Writing from a perspective indebted to the works of such figures as Marshall McLuhan and Harold Innis, Postman examined the ways in which both patterns of thought and forms of social organization are shaped by communications media. Throughout his works, Postman emphasized the nonneutrality of media, that is, the fact that the form in which information is transmitted entails certain cognitive biases. Postman also consistently stressed the ecological character of media change: Introduction of a significant new information medium into a given culture inevitably generates a new culture.

Postman articulated many of his basic views on media, along with his enduring concern with language, in Amusing Ourselves to Death, a lively critique of television that would become his most influential work. In this text, Postman argued that television, as a medium that must express ideas primarily through alluring visual imagery, reduces politics, news, history, and the rest to mere entertainment. The upshot of this development in the United States, he maintained, is a trivialization of public discourse.

Postman also used his ideas on media, television, and language to develop his provocative thesis on what he termed the disappearance of childhood. Postman claimed that childhood is essentially a social artifact. Its origin was closely linked to the printing press and the growth of literacy, which made possible the segregation of groups into children and adults. Television, however, tends to eliminate the divide between childhood and adulthood, since it is a largely nonlinguistic medium that offers a kind of undifferentiated access rather than segregating audiences according to age or level of development.

In addition to his writings on media, Postman also produced acute critical analyses of technology, drawing attention to its often unperceived effects on thought and culture. He was particularly critical of technopoly, or the deification of technology, as a result of which social institutions and practices have surrendered their sovereignty to technology.

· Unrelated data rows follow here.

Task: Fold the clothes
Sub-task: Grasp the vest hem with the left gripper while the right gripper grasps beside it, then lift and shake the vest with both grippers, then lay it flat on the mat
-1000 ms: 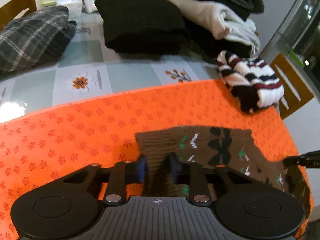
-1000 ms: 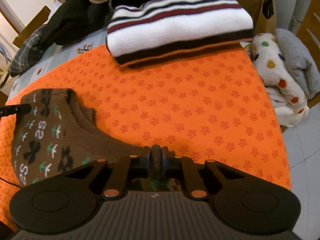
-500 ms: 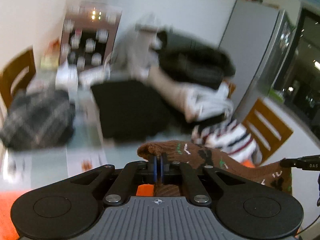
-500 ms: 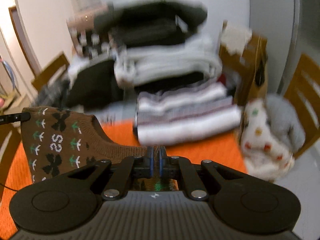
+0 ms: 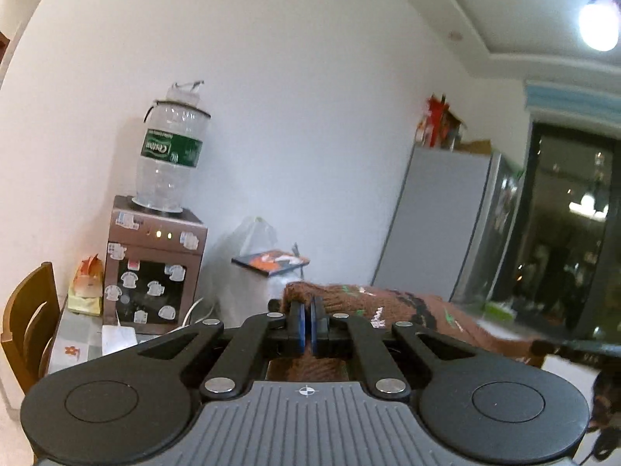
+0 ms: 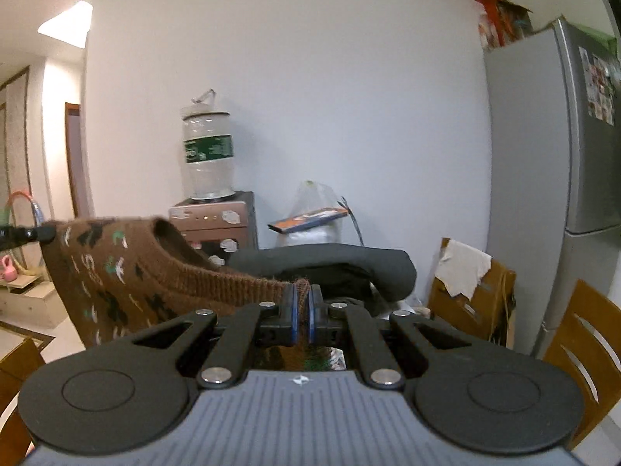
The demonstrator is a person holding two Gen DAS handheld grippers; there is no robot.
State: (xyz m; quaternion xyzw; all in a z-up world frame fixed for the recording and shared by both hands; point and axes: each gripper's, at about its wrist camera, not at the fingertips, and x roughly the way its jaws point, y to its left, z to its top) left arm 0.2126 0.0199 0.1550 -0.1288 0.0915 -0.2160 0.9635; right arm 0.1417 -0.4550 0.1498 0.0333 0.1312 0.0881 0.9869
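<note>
A brown knit sweater (image 5: 403,310) with black, green and white patterns hangs in the air between both grippers. My left gripper (image 5: 307,326) is shut on one edge of it, and the knit runs off to the right. My right gripper (image 6: 301,316) is shut on another edge of the sweater (image 6: 116,272), which stretches to the left, where the tip of the other gripper (image 6: 27,233) holds it. Both cameras point up at the wall, so the table is hidden.
A water dispenser (image 5: 155,268) with a big bottle (image 5: 172,155) stands against the wall. A grey fridge (image 6: 551,178) is at the right. Dark folded clothes (image 6: 330,268) show ahead in the right wrist view. Wooden chairs (image 5: 27,322) (image 6: 582,353) stand at either side.
The left gripper closed on the sweater. Both grippers then lifted it off the orange mat, and the views swung up from the table to the wall.
</note>
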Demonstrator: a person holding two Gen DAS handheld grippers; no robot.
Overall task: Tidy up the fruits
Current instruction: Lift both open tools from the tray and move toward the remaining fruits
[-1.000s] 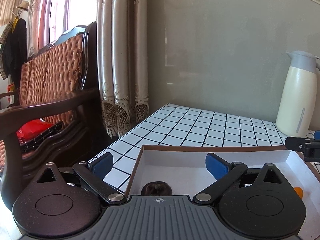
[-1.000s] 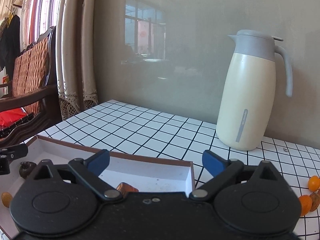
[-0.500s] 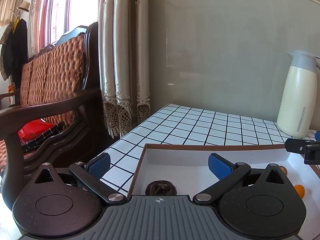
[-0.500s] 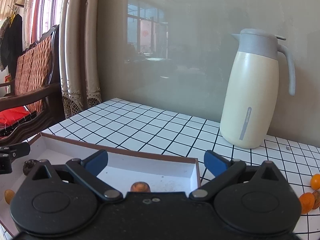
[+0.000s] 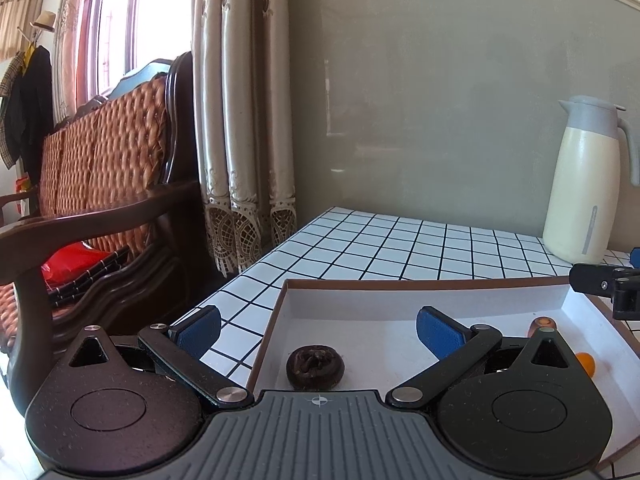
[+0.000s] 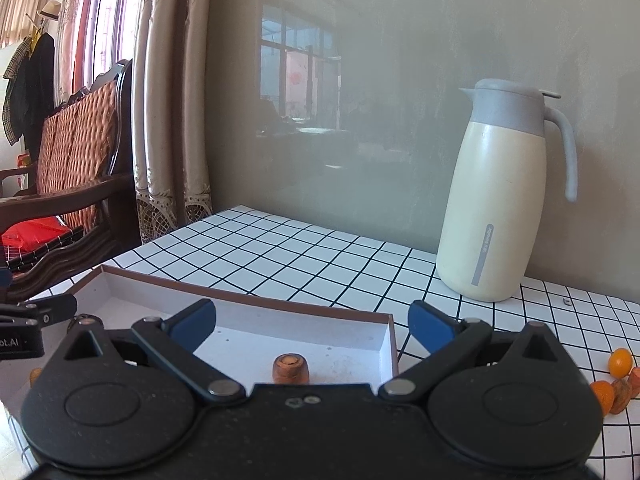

Education is the central topic in a number of Postman's books and a concern that appears throughout his writings. Rejecting the growing emphasis on economic utility, training for consumership, and faith in technology that characterize education today, Postman held that the purpose of education is to forge a coherent, unified culture out of the diversity within American society. This was, he claimed, the aim that had inspired American education in the early 20th century and it was also the goal that he proposed for education in the future.

RenzoLlorente

Further Reading

Postman, N.(1993). Technopoly. New York: Vintage.
Postman, N.(1994). The disappearance of childhood. New York: Vintage.
Postman, N.(1995). The end of education. New York: Knopf.
Postman, N.(2005). Amusing ourselves to death (20th anniversary ed.). New York: Penguin. (Original work published 1985)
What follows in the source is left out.